Hierbei führt das Gericht aus: „[…] Es wäre für den Verordnungsgeber leicht gewesen, im Zusammenhang mit der Änderung der GOÄ vom 01.01.1996 einen entsprechenden Ausschluss in der Leistungslegende der Gebühren-Nr. 3 der GOÄ bezüglich der 001 GOZ aufzunehmen. […] Die gemeinsame Berechnung der Pos. 001 und Ä3 ist nicht zu beanstanden.“ GOÄ 4 auf eine Personengruppe beschränkt? Leider wird auch die Berechnung der GOÄ 4 stets falsch interpretiert. Dies ist oftmals darauf zurückzuführen, dass der Leistungstext dieser Ziffer in einer Art konkretisiert wird, die vom Gesetzgeber nicht vorgesehen war. Im Leistungstext „Erhebung der Fremdanamnese über einen Kranken und/oder Unterweisung und Führung der Bezugsperson(en) im Zusammenhang mit der Behandlung eines Kranken“ existiert keine prinzipielle Einschränkung auf bestimmte Patientengruppen oder Definitionen bestimmter Krankheitsfälle. Die GOÄ 4 kommt zur Anwendung, wenn im Rahmen ärztlicher Beratungen/ Untersuchungen die Einbeziehung von „Bezugspersonen“ notwendig ist (z.B. Eltern, Kinder, Betreuer oder Vormunde). Durch den Passus „und/oder“ im Leistungstext ist bestimmt, dass sowohl die Anamnese als auch die Untersuchung zum Ansatz der GOÄ 4 berechtigen.

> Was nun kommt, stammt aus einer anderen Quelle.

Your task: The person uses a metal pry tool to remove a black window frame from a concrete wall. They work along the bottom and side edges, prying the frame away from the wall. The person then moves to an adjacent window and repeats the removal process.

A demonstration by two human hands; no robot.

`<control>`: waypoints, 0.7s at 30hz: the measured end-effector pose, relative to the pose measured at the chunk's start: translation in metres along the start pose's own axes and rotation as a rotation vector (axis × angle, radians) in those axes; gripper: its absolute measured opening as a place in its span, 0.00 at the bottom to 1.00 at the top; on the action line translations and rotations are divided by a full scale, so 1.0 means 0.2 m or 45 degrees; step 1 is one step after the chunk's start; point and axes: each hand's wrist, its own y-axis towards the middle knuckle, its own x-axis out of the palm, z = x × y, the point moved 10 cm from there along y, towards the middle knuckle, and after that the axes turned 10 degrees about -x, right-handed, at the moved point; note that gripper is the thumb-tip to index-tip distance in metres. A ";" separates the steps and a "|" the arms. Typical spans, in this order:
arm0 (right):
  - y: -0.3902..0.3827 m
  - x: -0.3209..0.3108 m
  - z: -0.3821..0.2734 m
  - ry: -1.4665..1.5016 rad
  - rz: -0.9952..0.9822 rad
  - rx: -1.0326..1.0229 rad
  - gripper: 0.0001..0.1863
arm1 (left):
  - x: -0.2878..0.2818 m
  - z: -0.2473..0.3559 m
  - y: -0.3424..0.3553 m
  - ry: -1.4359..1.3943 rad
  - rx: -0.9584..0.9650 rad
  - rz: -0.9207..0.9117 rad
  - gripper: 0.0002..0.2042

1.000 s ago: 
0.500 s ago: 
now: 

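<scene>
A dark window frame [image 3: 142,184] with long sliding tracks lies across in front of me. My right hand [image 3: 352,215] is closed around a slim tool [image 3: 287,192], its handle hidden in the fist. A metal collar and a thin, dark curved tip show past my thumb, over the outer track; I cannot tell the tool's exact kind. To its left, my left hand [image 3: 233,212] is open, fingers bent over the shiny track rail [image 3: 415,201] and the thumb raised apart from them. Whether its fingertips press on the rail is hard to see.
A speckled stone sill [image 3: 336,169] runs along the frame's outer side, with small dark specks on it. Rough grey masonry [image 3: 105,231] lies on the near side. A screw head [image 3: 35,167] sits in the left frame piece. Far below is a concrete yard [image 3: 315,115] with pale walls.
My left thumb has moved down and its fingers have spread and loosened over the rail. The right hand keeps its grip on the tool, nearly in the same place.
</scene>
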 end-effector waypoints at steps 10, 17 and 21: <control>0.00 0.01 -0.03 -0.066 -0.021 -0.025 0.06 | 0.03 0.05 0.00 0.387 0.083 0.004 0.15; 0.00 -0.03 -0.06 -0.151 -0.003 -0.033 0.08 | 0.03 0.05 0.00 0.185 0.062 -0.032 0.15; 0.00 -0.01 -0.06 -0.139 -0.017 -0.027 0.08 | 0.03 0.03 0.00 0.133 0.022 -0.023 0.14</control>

Entscheidend ist, dass eine andere Person als der Kranke befragt (Fremdanamnese) oder beraten (Unterweisung) wird, da der Kranke selbst dazu nicht fähig ist. Ein Ausschluss spezieller Patientengruppen ist ebenso wenig möglich, wie eine stereotype Abrechnung der GOÄ 4 bei routinemäßiger Befragung oder Therapieanweisung von Begleitpersonen. In diesen Fällen wäre es korrekt, die GOÄ 3 nach § 5 Abs. 2 GOÄ mit einem erhöhten Steigerungsfaktor in Ansatz zu bringen. Fazit Leistungsabrechnungen privater Kostenträger und gebührenrechtlich korrekt erstellte Rechnungen sind aufgrund der restriktiven Wortauslegung häufig nicht in Einklang zu bringen. Grundsätzlich sollte jedoch nicht auf das ärztliche Honorar für die durchgeführte Behandlung verzichtet werden. Ist die wiederholte Berechnung einer Beratungsgebühr nicht möglich, sollte dies bei der Wahl der Steigerungsfaktoren berücksichtigt werden. Das heißt, dass auch eine Beratung (GOÄ 1, 3 oder 4) mit einer gebührenkonformen Begründung bis zum 3,5-fachen Faktor liquidiert werden kann. Ferner ist es möglich, vor der Behandlung eine Honorarvereinbarung über die Abweichung der Vergütungshöhe mit dem Patienten abzuschließen. Diese soll den für die geplante Aufklärung/ Beratung individuell bemessenen Steigerungsfaktor beinhalten, der oberhalb des 3,5-fachen Gebührensatzes liegt.